How to transpose in-place a bitmap in C++

Question

I trying to create a function to transpose in-place a bitmap. But so far, the result I get is all messed up, and I can’t find what I’m doing wrong.

Source bitmaps are as a 1d pixel array in ARGB format.

void transpose(uint8_t* buffer, const uint32_t width, const uint32_t height)
{
    const size_t stride = width * sizeof(uint32_t);

    for (uint32_t i = 0; i < height; i++)
    {
        uint32_t* row = (uint32_t*)(buffer + (stride * i));
        uint8_t* section = buffer + (i * sizeof(uint32_t));

        for (uint32_t j = i + 1; j < height; j++)
        {
            const uint32_t tmp = row[j];
            row[j] = *((uint32_t*)(section + (stride * j)));
            *((uint32_t*)(section + (stride * j))) = tmp;
        }
    }
}

UPDATE:

To clarify and avoid confusions as it seems some people think this is just a rotate image question. Transposing an image is composed by 2 transformations: 1) flip horizontally 2) Rotate by 90 CCW. (As shown in the image example, see the arrow directions)

Answer 1

I think the problem is more complex than you realise and is not simply a case of swapping the pixels at x, y with the pixels at y, x. If you consider a 3*7 pixel image in which I've labelled the pixels a-u:

abcdefg
hijklmn
opqrstu

Rotating this image gives:

aho
bip
cjq
dkr
els
fmt
gnu

Turning both images into a 1D array gives:

abcdefghijklmnopqrstu

ahobipcjqdkrelsfmtgnu

Notice that b has moved to the position of d but has been replaced by h.

Rethink your algorithm, draw it out for a small image and make sure it works before attempting to implement it.

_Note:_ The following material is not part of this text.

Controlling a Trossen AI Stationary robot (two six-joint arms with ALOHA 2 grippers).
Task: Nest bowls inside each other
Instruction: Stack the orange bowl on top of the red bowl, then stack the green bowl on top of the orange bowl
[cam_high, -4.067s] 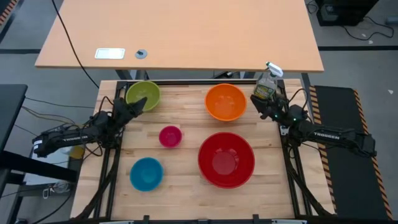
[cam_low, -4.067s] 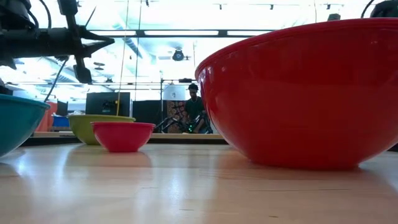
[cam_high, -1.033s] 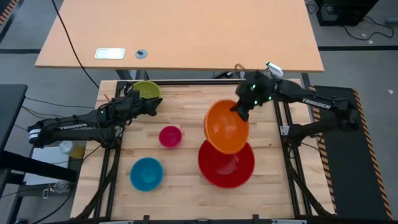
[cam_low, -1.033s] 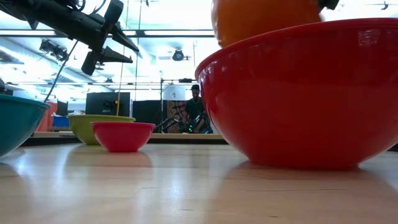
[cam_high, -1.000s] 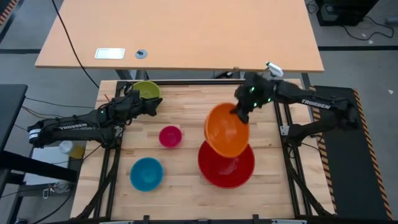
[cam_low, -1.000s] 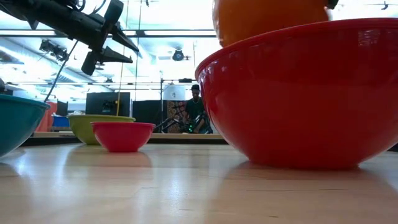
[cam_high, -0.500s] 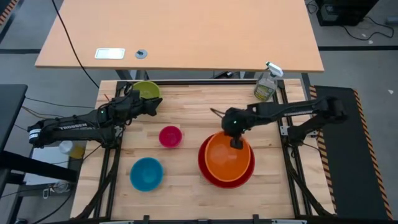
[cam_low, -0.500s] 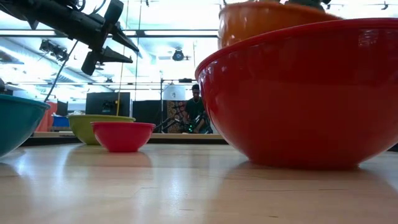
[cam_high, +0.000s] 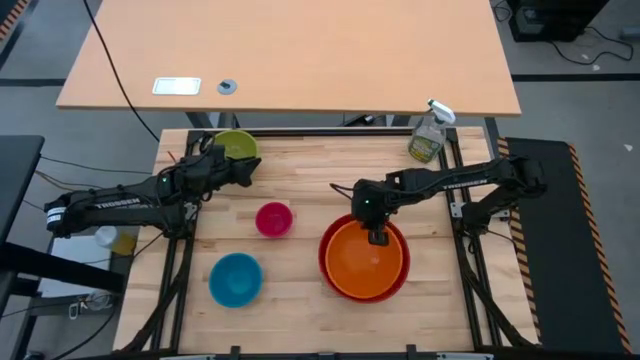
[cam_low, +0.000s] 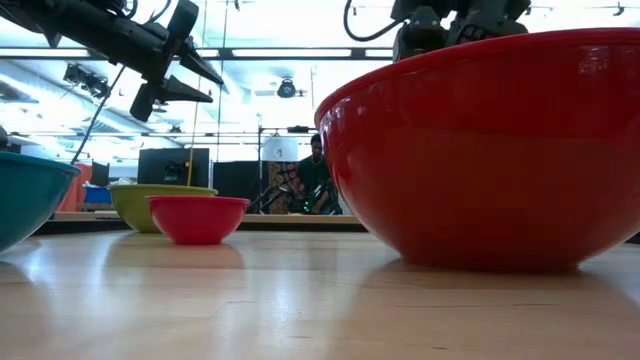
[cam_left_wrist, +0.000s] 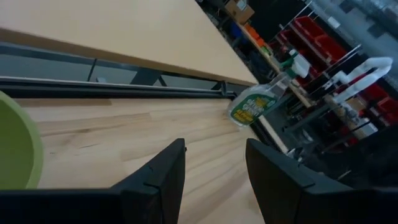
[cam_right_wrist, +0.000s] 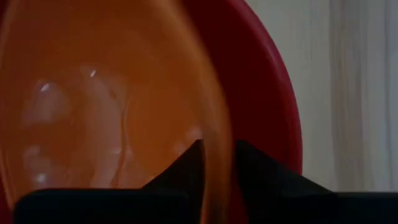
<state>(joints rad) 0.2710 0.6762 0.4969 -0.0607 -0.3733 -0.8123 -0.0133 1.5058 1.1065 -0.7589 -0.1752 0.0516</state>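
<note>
The orange bowl (cam_high: 365, 260) sits level inside the red bowl (cam_high: 326, 268) at the near right of the table. My right gripper (cam_high: 378, 238) points steeply down over the orange bowl's far rim, open, with one finger inside the rim and one outside (cam_right_wrist: 217, 165). In the low view only the red bowl (cam_low: 480, 150) shows, and the orange one is hidden behind its wall. My left gripper (cam_high: 245, 172) hovers open above the table beside the lime green bowl (cam_high: 232, 148). The pink bowl (cam_high: 273, 218) and the blue bowl (cam_high: 236, 279) rest on the table. My right gripper's fingers (cam_right_wrist: 186, 168) straddle the orange bowl's far rim (cam_right_wrist: 219, 134) from above, one inside and one outside. Whether they touch the rim, I cannot tell. The bowl rests in the red bowl.
A clear spray bottle (cam_high: 428, 135) stands at the far right corner. Bare wood lies between the pink bowl and the red bowl. A larger tabletop (cam_high: 290, 50) stands beyond the far edge. A person shows far off in the room in the low view.
My right gripper has swung toward the near edge and down, tipping more steeply downward, carrying the orange bowl. The bowl, which was tilted above the red bowl's far rim, has sunk into the red bowl and lies level there.
</note>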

Due to the complexity of the task it may actually end up being faster to create a temporary buffer, rotate into that buffer then copy back as it could end up with fewer copies (2 per pixel) than the inplace algorithm that you come up with.

Answer 2

Mostly equivalent code that should be easier to debug:

inline uint32_t * addr(uint8_t* buffer, const uint32_t width, uint32_t i, uint32_t j) {
    uint32_t * tmp = buffer;
    return tmp+i*width+j;
}

void transpose(uint8_t* buffer, const uint32_t width, const uint32_t height) {
    for (uint32_t i = 0; i < min(width,height); i++) {
        for (uint32_t j = 0; j < i; j++) {
            uint32_t * a = addr(buffer, width, i, j);
            uint32_t * b = addr(buffer, width, j, i);
            const uint32_t tmp = *a;
            *a = *b;
            *b = tmp;
        }
    }
}

If this doesn't work right, it is possible that it needs to know not just the width of the picture, but also the width of the underlying buffer. This only flips the square portion at the top-left, more work would be needed for non-square bitmaps. (or just pad everything to square before using...)

Answer 3

Note that transposing a matrix in place is not trivial when N!=M. See eg here for details.

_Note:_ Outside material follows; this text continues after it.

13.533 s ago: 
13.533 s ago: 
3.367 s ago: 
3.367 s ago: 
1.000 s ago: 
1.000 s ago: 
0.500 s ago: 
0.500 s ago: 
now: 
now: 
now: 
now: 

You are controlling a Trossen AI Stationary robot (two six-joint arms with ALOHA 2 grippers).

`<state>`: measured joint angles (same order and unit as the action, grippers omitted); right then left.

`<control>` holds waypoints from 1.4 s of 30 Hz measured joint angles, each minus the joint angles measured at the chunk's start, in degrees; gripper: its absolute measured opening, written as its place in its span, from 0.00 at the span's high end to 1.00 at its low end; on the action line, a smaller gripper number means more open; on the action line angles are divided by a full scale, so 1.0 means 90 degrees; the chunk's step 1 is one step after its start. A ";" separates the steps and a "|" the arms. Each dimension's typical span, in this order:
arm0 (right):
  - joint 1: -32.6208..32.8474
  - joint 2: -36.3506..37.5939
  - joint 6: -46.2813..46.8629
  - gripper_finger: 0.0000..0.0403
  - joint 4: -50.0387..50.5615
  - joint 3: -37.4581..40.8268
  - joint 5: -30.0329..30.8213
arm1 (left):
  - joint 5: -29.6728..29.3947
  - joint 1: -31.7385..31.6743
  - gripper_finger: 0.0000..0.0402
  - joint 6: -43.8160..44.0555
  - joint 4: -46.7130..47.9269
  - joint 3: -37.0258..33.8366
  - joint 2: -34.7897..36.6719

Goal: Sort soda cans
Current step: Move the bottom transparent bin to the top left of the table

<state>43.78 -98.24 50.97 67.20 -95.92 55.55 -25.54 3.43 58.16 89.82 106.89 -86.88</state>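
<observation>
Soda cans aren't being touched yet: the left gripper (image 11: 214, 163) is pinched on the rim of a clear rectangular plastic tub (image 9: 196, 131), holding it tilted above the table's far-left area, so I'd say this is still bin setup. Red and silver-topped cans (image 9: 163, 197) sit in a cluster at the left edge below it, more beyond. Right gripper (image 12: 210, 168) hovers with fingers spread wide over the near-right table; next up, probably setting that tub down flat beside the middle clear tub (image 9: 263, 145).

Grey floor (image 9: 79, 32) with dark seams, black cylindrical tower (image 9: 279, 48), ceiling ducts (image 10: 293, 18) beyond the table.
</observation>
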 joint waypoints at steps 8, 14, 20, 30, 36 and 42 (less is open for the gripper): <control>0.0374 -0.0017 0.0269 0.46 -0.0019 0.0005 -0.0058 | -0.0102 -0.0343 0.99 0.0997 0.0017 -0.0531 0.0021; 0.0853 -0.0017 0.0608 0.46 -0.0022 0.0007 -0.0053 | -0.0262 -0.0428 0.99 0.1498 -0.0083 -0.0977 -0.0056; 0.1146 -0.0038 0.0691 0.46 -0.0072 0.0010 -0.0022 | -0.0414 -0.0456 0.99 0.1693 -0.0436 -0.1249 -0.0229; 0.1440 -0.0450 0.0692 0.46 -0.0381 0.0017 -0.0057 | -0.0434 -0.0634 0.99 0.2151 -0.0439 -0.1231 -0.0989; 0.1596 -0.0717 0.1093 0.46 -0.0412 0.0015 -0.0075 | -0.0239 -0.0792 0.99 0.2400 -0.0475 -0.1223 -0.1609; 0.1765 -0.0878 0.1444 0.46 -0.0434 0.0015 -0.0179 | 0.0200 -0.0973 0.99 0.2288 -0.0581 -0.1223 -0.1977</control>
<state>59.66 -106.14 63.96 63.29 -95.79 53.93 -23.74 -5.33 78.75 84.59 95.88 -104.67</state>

The reason is that when N=M you can simply iterate through half of the matrix and swap elements. When N!=M this isnt the case.

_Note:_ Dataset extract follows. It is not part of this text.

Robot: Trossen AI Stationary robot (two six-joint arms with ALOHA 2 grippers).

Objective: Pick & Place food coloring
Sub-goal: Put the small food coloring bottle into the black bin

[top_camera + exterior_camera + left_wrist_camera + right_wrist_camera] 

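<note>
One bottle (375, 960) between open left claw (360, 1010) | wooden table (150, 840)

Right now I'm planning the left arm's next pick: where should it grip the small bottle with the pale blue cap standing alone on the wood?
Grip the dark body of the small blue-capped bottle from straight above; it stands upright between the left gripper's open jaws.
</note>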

For illustration, consider a simpler case:

First a 2d view on 1d data:

struct my2dview {
    std::vector<int>& data;
    int width,height;
    my2dview(std::vector<int>& data,int width,int height):data(data),width(width),height(height){}
    int operator()(int x,int y) const { return data[x*width + y]; }
    int& operator()(int x,int y){ return data[x*width + y]; }
    my2dview get_transposed() { return my2dview(data,height,width);}
};


std::ostream& operator<<(std::ostream& out, const my2dview& x){
    for (int h=0;h<x.height;++h){
        for (int w=0;w<x.width;++w){
            out << x(h,w) << " ";
        }
        out << "\n";
    }
    return out;
}

Now a transpose that would work for N=M:

my2dview broken_transpose(my2dview x){
    auto res = x.get_transposed();
    for (int i=0;i<x.height;++i){
        for (int j=0;j<x.width;++j){
            res(j,i) = x(i,j);
        }
    }
    return res;
}

Using it for some small matrix

int main() {
    std::vector<int> x{1,2,3,4,5,6};
    auto v = my2dview(x,2,3);
    std::cout << v << '\n';
    std::cout << v.get_transposed() << '\n';
    auto v2 = broken_transpose(v);
    std::cout << v2;
}

prints

1 2
3 4
5 6

1 2 3
4 5 6

1 3 2
2 2 6

Conclusion: The naive swapping elements approach does not work for non-square matrices.

Actually this answer just rephrases the one by @Alan Birtles. I felt challenged by his

Due to the complexity of the task it may actually end up being faster to create a temporary buffer [...]

just to come to the same conclusion ;).